Check each line of the material, and show the ones that include the word "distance".

**DATA EXTRACT**.
--- START ---
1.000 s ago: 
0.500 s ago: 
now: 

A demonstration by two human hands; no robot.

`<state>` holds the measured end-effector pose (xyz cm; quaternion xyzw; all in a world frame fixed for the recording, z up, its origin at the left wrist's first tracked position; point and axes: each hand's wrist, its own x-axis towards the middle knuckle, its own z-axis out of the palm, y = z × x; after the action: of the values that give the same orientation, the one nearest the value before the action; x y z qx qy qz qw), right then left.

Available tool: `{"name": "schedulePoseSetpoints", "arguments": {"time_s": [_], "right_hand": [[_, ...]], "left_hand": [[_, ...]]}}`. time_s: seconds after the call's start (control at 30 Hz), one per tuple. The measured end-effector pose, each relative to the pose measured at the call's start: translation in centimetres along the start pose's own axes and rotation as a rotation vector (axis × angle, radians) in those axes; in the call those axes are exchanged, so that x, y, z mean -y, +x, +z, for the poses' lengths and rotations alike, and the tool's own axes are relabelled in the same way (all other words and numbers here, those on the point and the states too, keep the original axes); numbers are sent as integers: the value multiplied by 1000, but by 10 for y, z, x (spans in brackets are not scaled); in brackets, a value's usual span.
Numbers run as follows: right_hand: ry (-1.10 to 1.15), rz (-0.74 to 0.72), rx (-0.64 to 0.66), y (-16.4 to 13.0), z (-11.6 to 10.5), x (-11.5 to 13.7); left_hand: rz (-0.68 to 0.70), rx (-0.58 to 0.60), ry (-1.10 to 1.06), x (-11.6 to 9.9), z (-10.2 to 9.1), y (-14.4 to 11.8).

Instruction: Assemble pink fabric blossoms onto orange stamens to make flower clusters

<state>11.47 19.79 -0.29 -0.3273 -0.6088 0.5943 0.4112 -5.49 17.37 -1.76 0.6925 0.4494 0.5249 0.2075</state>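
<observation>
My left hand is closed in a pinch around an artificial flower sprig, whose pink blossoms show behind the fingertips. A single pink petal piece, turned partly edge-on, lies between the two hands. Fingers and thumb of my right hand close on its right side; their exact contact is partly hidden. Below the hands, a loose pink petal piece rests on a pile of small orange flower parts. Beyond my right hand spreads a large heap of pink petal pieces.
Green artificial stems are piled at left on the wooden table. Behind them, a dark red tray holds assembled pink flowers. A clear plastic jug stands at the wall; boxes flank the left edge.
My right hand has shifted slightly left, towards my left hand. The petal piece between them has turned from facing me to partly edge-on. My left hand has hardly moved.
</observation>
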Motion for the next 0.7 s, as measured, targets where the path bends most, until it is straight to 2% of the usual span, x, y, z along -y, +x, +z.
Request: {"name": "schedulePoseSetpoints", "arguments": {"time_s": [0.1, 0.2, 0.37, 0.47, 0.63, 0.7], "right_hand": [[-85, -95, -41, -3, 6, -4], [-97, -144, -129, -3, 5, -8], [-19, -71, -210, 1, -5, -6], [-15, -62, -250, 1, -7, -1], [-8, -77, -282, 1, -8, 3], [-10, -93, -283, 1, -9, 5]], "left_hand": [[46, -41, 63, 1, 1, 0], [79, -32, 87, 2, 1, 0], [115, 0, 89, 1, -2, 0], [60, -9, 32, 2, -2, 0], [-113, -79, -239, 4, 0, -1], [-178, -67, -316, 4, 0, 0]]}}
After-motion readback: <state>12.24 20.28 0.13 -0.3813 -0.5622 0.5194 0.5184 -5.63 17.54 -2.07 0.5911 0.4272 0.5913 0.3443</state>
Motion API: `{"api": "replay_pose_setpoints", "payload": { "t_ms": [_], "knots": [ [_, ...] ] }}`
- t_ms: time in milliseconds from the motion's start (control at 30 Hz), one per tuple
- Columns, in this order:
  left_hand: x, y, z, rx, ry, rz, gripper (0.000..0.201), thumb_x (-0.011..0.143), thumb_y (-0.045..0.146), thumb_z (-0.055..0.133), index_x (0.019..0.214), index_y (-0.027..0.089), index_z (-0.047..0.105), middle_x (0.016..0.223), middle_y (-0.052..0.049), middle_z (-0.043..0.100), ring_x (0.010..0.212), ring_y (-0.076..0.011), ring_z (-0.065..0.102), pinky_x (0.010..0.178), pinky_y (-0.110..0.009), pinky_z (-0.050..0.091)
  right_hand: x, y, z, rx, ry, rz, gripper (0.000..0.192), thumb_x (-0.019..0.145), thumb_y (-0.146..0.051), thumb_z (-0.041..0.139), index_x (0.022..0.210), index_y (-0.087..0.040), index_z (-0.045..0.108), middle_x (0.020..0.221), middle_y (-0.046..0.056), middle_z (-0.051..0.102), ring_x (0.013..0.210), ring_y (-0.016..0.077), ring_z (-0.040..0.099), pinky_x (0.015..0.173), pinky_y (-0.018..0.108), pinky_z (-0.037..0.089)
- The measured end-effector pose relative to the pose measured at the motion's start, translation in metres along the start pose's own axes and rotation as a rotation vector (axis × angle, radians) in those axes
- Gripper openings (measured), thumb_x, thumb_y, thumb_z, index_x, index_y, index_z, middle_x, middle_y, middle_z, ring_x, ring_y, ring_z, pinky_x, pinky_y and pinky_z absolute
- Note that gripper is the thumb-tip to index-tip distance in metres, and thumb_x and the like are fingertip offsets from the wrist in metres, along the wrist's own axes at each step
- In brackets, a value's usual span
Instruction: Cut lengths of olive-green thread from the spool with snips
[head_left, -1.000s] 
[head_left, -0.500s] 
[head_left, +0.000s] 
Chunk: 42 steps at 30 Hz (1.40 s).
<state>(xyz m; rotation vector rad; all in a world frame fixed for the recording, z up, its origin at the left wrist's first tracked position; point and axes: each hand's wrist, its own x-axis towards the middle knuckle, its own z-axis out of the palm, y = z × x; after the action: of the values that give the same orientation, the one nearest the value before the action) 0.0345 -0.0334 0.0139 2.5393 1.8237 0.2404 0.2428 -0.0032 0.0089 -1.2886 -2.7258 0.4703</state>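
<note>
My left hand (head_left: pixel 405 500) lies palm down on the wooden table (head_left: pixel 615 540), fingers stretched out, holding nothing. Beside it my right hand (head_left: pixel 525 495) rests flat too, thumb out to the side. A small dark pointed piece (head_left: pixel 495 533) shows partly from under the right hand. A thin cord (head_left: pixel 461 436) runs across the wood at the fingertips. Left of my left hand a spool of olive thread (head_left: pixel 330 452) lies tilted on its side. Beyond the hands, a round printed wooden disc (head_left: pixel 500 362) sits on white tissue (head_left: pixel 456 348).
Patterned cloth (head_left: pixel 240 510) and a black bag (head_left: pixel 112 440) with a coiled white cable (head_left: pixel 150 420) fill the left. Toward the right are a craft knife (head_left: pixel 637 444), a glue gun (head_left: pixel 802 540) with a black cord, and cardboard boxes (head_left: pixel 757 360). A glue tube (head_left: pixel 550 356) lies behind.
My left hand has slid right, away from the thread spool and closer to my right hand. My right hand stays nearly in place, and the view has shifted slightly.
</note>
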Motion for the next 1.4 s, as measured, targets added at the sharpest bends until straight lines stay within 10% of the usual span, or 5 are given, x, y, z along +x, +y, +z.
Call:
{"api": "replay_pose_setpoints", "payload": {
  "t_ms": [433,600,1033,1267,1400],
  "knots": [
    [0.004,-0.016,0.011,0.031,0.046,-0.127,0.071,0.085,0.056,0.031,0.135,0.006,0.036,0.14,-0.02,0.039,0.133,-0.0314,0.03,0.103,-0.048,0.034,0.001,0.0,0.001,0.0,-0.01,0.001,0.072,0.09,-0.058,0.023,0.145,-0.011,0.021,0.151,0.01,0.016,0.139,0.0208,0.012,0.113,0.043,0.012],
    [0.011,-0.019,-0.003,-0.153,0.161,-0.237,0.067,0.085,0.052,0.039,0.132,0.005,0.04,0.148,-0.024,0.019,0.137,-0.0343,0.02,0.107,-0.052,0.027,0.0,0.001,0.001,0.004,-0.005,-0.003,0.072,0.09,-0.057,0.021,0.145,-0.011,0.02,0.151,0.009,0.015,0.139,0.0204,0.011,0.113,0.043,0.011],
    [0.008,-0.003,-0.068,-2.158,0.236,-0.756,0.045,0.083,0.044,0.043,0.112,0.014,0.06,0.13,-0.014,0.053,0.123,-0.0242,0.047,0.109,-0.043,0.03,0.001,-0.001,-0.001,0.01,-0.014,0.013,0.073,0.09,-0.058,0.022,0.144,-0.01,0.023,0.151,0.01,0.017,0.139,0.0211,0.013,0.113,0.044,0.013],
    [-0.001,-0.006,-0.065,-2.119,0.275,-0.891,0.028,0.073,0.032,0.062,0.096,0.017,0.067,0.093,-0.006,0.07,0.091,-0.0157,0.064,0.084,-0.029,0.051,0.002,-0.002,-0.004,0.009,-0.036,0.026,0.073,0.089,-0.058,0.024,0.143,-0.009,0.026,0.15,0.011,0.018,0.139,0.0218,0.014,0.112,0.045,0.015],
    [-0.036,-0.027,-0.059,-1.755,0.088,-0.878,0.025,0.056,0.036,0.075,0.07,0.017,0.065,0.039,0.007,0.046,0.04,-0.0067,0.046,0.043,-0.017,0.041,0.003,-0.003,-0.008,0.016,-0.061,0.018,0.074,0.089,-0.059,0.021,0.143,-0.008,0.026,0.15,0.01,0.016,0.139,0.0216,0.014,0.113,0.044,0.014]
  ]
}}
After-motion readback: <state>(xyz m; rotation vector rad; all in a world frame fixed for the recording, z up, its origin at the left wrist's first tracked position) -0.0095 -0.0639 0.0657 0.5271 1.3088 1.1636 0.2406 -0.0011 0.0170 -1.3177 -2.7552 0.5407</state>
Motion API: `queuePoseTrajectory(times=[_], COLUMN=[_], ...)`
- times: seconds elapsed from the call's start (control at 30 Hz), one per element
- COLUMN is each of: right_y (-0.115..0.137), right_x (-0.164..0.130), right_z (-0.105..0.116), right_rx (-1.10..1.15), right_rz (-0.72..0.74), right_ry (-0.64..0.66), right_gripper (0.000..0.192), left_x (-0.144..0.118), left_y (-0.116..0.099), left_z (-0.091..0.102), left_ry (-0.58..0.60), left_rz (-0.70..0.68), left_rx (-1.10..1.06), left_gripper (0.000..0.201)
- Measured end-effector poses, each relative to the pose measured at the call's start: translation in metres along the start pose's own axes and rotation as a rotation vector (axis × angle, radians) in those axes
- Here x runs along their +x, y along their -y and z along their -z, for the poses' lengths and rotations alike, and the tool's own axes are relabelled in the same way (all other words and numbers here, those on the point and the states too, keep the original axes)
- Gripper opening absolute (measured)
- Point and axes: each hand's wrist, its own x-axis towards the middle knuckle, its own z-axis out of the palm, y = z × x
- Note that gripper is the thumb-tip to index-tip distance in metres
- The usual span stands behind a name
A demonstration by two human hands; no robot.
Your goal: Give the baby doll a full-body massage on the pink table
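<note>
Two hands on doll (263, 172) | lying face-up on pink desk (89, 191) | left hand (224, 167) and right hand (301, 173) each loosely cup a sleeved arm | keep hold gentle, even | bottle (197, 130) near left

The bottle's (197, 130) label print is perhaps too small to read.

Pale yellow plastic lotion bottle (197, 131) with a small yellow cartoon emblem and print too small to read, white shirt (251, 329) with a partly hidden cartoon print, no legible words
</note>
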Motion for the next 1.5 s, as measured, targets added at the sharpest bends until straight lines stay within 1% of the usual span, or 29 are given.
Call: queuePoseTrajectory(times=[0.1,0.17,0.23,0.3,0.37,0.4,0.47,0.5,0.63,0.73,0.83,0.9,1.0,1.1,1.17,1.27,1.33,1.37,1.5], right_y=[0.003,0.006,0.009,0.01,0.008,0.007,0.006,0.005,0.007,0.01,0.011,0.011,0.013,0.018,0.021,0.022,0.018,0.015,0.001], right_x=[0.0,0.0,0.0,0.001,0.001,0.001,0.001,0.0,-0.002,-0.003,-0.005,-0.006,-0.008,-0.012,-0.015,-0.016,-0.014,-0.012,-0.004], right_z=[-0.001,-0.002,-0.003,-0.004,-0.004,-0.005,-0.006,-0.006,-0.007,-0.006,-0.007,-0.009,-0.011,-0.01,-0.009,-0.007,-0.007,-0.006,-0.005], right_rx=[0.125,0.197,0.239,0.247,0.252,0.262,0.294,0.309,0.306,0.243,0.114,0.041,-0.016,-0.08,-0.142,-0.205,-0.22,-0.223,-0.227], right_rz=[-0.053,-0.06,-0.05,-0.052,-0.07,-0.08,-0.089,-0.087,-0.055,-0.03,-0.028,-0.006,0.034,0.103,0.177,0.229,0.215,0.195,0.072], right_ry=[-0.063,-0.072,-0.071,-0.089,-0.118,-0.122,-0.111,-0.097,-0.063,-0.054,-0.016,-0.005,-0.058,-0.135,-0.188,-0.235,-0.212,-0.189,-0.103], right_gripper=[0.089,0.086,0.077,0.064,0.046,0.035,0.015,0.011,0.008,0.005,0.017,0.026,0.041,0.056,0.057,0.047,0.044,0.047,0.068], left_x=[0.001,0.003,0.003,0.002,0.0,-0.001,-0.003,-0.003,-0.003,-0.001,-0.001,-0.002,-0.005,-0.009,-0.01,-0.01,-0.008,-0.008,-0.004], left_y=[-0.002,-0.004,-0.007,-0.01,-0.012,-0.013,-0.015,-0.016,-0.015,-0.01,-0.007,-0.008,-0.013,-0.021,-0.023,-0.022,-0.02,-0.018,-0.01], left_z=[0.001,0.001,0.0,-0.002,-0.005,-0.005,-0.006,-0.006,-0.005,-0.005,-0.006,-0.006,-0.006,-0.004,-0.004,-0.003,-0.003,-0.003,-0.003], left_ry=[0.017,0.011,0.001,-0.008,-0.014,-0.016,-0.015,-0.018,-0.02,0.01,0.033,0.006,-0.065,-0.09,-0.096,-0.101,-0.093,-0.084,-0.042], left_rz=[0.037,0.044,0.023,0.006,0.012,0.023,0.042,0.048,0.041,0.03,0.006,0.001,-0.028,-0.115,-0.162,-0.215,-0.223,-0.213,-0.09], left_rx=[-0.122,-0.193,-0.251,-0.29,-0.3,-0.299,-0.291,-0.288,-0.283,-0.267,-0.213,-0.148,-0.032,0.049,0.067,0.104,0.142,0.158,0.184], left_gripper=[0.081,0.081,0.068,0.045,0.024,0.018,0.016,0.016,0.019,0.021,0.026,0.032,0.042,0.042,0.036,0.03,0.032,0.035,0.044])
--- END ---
**OUTPUT FOR THIS TASK**.
- Note that gripper is the thumb-tip to index-tip distance in metres, and thumb_x and the like are fingertip offsets from the wrist in metres, along the wrist's own axes at each step
- Note that gripper is the thumb-tip to index-tip distance in metres

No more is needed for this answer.